Université Paris-Est, LEESU, UMR-MA 102, UPEC, UPEMLV, ENPC, Agro ParisTech, 6 et 8 avenue Blaise Pascal - Cité Descartes, 77455, Champs-sur-Marne, Cedex 2, France.
Faculty of Engineering III, Lebanese University, Hadath, Lebanon.
Environ Sci Pollut Res Int. 2017 Dec;24(36):28205-28219. doi: 10.1007/s11356-017-0384-5. Epub 2017 Oct 11.
This article describes a stochastic method to calculate the annual pollutant loads and its application over several years at the outlet of three catchments drained by separate storm sewers. A stochastic methodology using Monte Carlo simulations is proposed for assessing annual pollutant load, as well as the associated uncertainties, from a few event sampling campaigns and/or continuous turbidity measurements (representative of the total suspended solids concentration (TSS)). Indeed, in the latter case, the proposed method takes into account the correlation between pollutants and TSS. The developed method was applied to data acquired within the French research project "INOGEV" (innovations for a sustainable management of urban water) at the outlet of three urban catchments drained by separate storm sewers. Ten or so event sampling campaigns for a large range of pollutants (46 pollutants and 2 conventional water quality parameters: TSS and total organic carbon (TOC)) are combined with hundreds of rainfall events for which, at least one among three continuously monitored parameters (rainfall intensity, flow rate, and turbidity) is available. Results obtained for the three catchments show that the annual pollutant loads can be estimated with uncertainties ranging from 10 to 60%, and the added value of turbidity monitoring for lowering the uncertainty is demonstrated. A low inter-annual and inter-site variability of pollutant loads, for many of studied pollutants, is observed with respect to the estimated uncertainties, and can be explained mainly by annual precipitation.

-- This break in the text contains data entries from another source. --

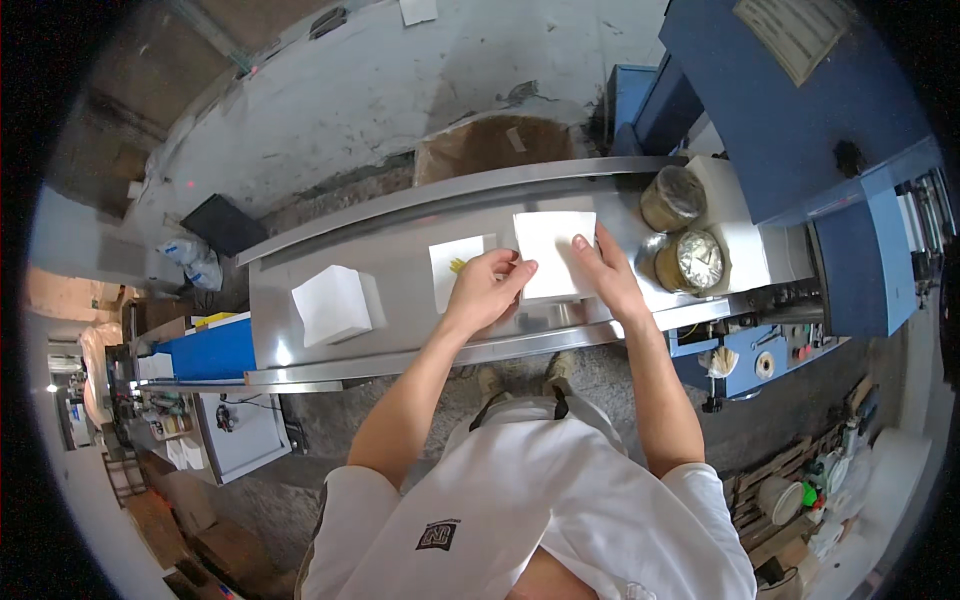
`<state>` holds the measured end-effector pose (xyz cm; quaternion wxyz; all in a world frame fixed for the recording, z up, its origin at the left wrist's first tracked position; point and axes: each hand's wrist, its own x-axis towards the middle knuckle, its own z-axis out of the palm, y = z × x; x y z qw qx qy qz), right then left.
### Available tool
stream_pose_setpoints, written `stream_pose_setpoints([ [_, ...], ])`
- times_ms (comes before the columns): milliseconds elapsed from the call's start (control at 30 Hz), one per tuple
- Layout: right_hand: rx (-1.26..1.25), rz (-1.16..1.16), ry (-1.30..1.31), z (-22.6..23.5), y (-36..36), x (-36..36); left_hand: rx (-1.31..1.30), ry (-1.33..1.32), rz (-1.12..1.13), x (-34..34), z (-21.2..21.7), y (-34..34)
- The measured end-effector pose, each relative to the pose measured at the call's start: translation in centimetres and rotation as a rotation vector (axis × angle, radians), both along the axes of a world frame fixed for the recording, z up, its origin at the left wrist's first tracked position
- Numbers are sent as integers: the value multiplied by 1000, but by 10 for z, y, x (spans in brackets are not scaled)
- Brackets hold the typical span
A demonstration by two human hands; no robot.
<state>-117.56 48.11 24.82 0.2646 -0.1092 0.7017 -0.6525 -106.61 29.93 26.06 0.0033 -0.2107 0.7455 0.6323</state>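
A block of white paper sheets (pixel 548 240) is between my two hands over the steel table. My right hand (pixel 612 275) grips its right side, thumb on top and fingers along the edge. My left hand (pixel 488 290) is closed, thumb and fingers pinched at the block's left edge; its fingertips are partly hidden. Just left of that hand lies a white paper piece (pixel 443 280) with a small yellow mark or object (pixel 457 265), partly covered by the hand. Farther left, a separate stack of white paper (pixel 330 305) rests on the table.
The steel table (pixel 400 235) has raised metal rims. Two round, clear-topped containers (pixel 672 198) stand at its right end, beside a blue machine (pixel 800 120). A brown open box (pixel 495 145) sits behind the table, and a blue panel (pixel 212 350) adjoins its left end.
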Motion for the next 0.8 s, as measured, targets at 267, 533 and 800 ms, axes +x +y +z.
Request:
stream_pose_setpoints([
  [267, 30, 17, 64, -14, 5, -2, -7, -80, 52, -1, 4, 6],
  [533, 28, 38, 36, -6, 4, -2, -192, -53, 87, 9, -36, -34],
  [800, 54, 39, 80, -12, 5, -6, -14, 179, 188, -26, 35, -88],
])
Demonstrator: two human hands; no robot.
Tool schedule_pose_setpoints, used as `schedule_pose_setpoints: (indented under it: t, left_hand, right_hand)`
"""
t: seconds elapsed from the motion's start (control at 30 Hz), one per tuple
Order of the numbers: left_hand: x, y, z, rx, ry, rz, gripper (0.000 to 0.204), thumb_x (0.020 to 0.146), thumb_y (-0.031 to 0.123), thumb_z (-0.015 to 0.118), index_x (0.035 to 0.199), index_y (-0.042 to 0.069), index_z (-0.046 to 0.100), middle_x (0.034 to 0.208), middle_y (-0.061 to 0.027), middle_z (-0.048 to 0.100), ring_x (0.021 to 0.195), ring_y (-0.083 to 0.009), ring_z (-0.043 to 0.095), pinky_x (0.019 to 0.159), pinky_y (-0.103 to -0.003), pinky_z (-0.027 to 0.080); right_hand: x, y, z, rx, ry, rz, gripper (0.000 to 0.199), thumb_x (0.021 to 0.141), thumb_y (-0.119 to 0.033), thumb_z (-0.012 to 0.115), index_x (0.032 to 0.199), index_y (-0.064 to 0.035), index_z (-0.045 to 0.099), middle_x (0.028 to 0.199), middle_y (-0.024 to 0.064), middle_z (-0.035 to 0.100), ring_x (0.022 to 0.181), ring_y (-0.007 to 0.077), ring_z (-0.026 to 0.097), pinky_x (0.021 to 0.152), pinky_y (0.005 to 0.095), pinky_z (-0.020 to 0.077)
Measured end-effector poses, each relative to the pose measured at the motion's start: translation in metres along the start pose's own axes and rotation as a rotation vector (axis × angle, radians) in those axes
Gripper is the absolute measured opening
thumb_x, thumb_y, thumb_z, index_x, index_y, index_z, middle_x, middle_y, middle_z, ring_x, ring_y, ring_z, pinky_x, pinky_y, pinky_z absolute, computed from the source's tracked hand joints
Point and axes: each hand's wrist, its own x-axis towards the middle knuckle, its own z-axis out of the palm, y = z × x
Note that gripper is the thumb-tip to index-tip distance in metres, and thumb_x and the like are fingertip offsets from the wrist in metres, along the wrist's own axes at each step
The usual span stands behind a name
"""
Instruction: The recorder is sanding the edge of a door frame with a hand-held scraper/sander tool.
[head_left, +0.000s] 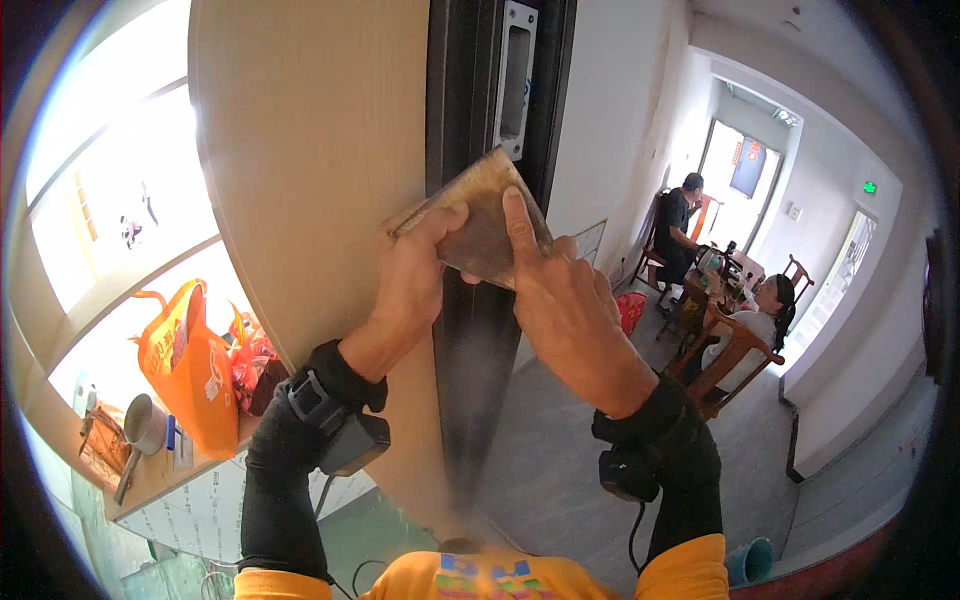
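A flat, brown, squarish plate [483, 222] is held tilted in front of a dark frame; its material I cannot make out. My left hand [420, 265] is closed on its left edge, with the thumb on the face and fingers partly hidden behind. My right hand [565, 300] grips the right side, the index finger laid straight along the face and the other fingers curled. Just above the plate, a metal lock fitting [514, 85] with a long slot sits in the dark frame [462, 95].
A light wood panel [310, 150] stands left of the frame. On a left shelf are an orange bag [190, 370] and a metal pot [147, 425]. At the right, two people sit by a cluttered table, one on a wooden chair [725, 360]. A teal bucket [750, 562] stands low right.
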Motion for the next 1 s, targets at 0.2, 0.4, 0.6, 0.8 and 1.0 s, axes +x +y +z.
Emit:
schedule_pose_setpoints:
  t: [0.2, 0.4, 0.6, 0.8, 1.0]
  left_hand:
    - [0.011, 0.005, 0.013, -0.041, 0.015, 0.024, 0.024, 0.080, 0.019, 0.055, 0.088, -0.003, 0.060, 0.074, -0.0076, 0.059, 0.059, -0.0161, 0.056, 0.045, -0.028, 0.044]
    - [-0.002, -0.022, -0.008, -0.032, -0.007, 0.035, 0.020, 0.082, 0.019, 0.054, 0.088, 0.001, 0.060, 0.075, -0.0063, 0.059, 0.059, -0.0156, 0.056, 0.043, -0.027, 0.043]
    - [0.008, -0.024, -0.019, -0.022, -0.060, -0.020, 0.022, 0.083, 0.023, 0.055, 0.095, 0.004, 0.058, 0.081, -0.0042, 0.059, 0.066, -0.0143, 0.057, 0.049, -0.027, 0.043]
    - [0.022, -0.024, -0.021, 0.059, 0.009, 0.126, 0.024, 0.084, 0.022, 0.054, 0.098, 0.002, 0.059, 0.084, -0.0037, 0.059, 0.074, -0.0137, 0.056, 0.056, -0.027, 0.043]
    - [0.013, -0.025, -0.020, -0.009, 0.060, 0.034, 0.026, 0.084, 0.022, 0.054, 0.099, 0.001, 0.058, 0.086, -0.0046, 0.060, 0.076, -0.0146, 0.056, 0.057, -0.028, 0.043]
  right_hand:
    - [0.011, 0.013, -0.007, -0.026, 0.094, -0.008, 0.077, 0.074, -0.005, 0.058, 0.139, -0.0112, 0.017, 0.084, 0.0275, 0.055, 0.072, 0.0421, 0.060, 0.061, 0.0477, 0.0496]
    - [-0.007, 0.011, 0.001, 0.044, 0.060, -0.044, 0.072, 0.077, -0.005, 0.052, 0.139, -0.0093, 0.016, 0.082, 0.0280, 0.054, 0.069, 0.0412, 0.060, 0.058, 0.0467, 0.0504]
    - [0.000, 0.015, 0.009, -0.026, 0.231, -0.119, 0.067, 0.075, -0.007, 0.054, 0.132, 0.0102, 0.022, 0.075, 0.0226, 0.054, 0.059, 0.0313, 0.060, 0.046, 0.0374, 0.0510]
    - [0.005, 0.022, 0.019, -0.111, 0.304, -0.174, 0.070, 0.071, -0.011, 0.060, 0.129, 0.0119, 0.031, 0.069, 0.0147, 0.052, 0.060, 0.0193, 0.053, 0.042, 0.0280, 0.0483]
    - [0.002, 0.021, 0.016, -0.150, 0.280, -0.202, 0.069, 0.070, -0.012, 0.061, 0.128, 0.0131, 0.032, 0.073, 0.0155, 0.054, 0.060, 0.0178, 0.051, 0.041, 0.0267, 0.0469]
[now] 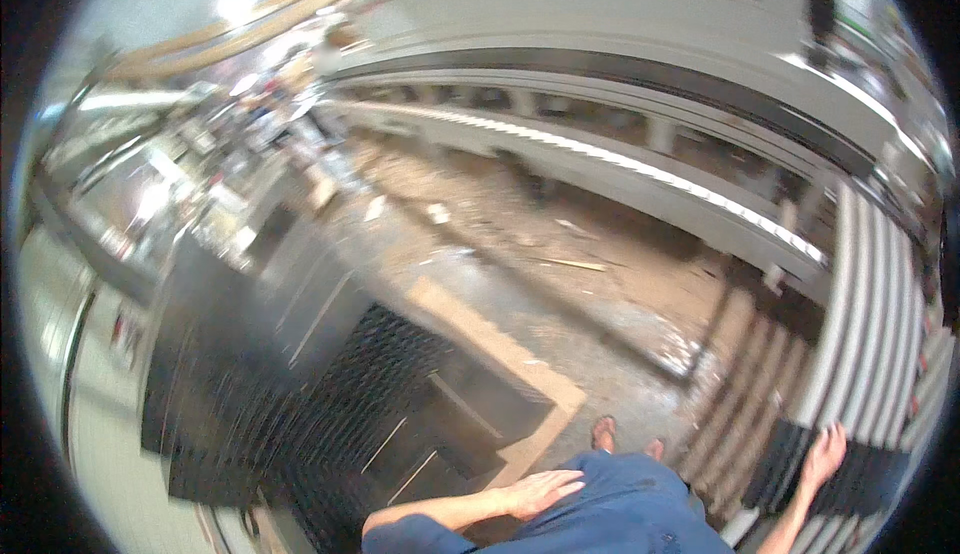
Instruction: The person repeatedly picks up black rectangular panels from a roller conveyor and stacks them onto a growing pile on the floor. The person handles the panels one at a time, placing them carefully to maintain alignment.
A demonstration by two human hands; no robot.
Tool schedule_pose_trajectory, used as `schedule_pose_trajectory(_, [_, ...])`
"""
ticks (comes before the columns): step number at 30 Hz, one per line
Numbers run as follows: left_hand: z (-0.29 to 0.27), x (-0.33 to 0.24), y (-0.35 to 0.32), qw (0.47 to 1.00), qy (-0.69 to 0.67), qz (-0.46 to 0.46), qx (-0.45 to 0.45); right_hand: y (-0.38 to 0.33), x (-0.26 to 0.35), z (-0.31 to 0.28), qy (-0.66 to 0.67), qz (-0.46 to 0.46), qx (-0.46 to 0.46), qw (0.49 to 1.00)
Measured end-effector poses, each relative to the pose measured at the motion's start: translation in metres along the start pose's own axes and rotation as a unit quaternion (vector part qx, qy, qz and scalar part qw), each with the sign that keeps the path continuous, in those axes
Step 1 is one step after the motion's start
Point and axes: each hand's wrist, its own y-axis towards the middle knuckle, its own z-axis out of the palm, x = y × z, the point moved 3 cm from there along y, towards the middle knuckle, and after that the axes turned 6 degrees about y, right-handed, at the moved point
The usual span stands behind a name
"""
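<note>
L hand [540,492] flat on thigh; R hand [824,457] near rollers [870,314], prob. open.

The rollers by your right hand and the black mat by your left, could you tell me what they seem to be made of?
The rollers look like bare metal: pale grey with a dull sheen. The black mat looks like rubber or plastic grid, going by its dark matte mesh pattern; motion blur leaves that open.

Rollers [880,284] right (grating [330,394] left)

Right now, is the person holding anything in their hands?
No. The left hand lies flat on the blue trousers; the right hand hangs empty, fingers loose.
</note>
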Motion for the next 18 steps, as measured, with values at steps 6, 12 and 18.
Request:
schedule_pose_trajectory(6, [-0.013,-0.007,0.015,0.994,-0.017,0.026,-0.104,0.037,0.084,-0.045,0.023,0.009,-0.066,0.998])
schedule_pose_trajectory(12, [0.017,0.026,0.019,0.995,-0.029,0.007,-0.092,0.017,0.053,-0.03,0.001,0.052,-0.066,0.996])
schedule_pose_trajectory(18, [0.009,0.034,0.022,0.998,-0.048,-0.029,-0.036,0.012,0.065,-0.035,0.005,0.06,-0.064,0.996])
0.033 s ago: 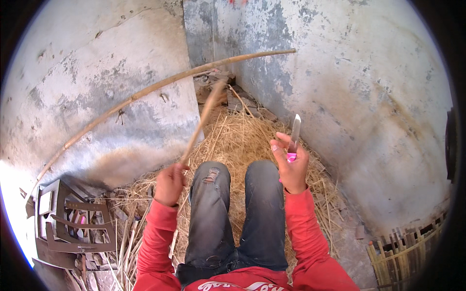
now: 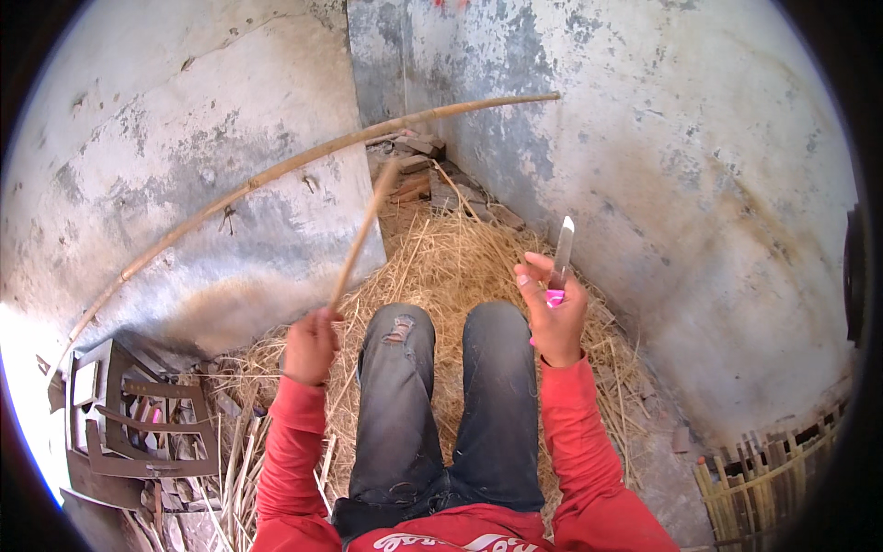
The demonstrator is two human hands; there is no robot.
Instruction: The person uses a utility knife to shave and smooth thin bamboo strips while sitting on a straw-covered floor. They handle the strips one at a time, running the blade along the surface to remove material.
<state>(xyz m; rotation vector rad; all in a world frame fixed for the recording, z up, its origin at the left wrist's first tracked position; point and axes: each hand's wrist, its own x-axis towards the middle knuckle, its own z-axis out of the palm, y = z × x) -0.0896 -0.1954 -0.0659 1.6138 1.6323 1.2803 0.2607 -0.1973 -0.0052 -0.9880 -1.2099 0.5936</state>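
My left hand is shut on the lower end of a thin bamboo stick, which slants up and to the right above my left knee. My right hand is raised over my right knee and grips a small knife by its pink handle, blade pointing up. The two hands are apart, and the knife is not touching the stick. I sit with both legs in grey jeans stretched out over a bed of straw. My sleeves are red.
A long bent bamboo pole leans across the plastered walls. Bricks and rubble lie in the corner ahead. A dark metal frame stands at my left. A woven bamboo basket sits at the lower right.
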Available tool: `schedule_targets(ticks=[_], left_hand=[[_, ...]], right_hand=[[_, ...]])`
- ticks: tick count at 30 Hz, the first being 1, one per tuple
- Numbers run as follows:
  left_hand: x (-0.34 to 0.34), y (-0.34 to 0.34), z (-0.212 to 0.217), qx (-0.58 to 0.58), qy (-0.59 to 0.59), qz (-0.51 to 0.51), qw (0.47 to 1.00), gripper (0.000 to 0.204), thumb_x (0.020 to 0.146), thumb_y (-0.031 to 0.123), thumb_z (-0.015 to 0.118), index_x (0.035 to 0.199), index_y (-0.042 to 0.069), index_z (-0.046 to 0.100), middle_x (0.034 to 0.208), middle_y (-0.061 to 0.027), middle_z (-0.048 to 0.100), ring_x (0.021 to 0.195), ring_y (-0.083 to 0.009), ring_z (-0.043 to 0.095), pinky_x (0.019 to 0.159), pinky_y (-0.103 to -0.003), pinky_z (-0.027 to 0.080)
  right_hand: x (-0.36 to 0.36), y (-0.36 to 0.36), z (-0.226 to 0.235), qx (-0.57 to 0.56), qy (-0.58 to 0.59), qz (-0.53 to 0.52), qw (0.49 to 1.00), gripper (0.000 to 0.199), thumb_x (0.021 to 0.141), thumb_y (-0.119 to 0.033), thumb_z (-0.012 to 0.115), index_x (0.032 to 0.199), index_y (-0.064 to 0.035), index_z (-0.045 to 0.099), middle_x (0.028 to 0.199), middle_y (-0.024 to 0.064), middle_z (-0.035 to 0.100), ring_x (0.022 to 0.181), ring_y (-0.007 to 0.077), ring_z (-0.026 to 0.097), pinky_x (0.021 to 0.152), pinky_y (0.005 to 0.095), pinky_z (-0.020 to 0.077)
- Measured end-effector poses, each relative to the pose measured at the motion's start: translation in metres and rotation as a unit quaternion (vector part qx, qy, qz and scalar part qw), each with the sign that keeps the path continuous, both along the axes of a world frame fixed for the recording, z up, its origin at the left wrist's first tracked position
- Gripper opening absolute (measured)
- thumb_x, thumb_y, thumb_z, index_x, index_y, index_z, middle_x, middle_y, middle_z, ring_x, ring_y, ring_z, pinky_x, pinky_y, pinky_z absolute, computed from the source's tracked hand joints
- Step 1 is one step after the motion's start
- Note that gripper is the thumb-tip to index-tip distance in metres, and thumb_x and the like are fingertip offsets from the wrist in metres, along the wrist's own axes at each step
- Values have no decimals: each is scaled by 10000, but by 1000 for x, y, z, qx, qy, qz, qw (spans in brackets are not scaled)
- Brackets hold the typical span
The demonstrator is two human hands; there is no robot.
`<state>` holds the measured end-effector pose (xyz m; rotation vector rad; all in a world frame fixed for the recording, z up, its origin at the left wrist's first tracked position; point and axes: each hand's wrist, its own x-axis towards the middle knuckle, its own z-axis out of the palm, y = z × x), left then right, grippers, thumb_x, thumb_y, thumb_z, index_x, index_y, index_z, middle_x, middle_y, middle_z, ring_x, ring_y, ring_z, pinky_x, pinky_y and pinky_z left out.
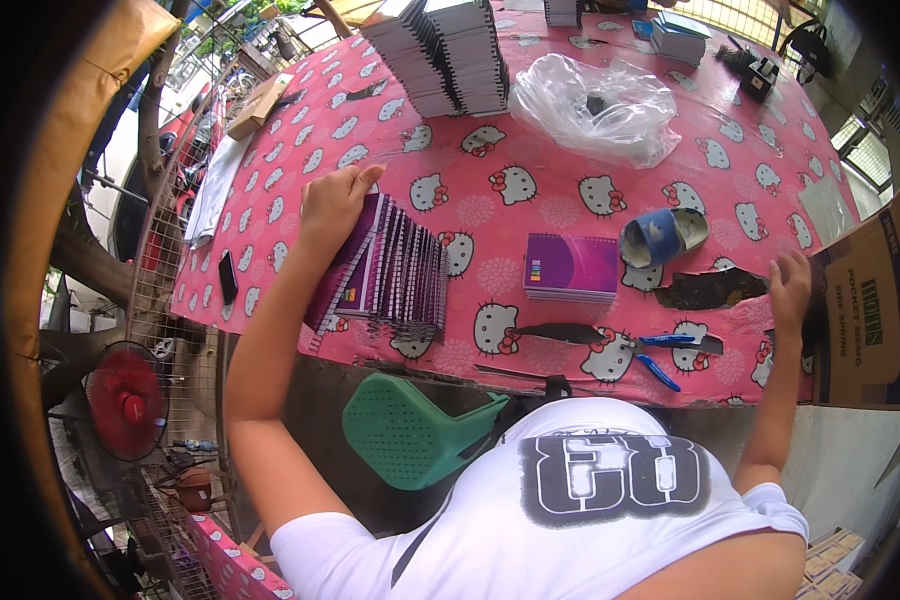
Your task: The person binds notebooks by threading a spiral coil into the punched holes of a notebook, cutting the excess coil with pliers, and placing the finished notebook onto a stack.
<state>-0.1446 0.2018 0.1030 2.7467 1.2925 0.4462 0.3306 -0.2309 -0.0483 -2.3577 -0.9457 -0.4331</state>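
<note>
- Your left hand (338, 208) is at the far left end of the row of purple notebooks (402, 275), its fingers curled and the thumb pointing right; you can't tell from here how firmly it grips them, if at all.
- That row stands near the table's front edge, on your left, spiral bindings showing and the covers at its left end leaning.
- Your right hand (790, 285) is at the table's right side, fingers loosely bent, beside the cardboard box (870, 310); whether it holds or touches anything can't be made out.
- Between your hands, a small pile of purple notebooks (571, 264) lies flat on the pink tablecloth (550, 215).
- Just right of that pile sits a blue slipper (655, 238), in the space between it and your right hand.
- Nearer you, blue-handled pliers (660, 345) lie close to the front edge.
- Dark torn patches (710, 289) break the cloth near your right hand.
- Beyond the notebooks, tall stacks of notebooks (445, 60) and a crumpled clear plastic bag (605, 115) take up the middle of the far side.
- A phone (227, 278) lies by the left edge.
- Below the table edge stands a green stool (410, 430); a red fan (127, 400) is off to your left.
</note>
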Motion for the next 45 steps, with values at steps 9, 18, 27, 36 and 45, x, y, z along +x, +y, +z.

本文描述了一种随机方法,用于计算由单独雨水下水道排水的三个流域出口处的年污染物负荷及其多年应用。提出了一种使用蒙特卡罗模拟的随机方法,用于评估少数事件采样活动和/或连续浊度测量(代表总悬浮固体浓度 (TSS))的年污染物负荷及其相关不确定性。事实上,在后一种情况下,所提出的方法考虑了污染物与 TSS 之间的相关性。所开发的方法应用于法国研究项目“INOGEV”(城市水资源可持续管理的创新)在由单独雨水下水道排水的三个城市流域出口处获得的数据。结合了数十次针对多种污染物(46 种污染物和 2 种常规水质参数:TSS 和总有机碳 (TOC))的事件采样活动和数百次降雨事件,其中至少有一个连续监测的参数(降雨强度、流速和浊度)可用。对三个流域的结果表明,年污染物负荷可以在 10%至 60%的不确定范围内进行估算,并且证明浊度监测可降低不确定性。与估计的不确定性相比,许多研究的污染物的污染物负荷具有低的年际和站点间可变性,这主要可以归因于年降水量。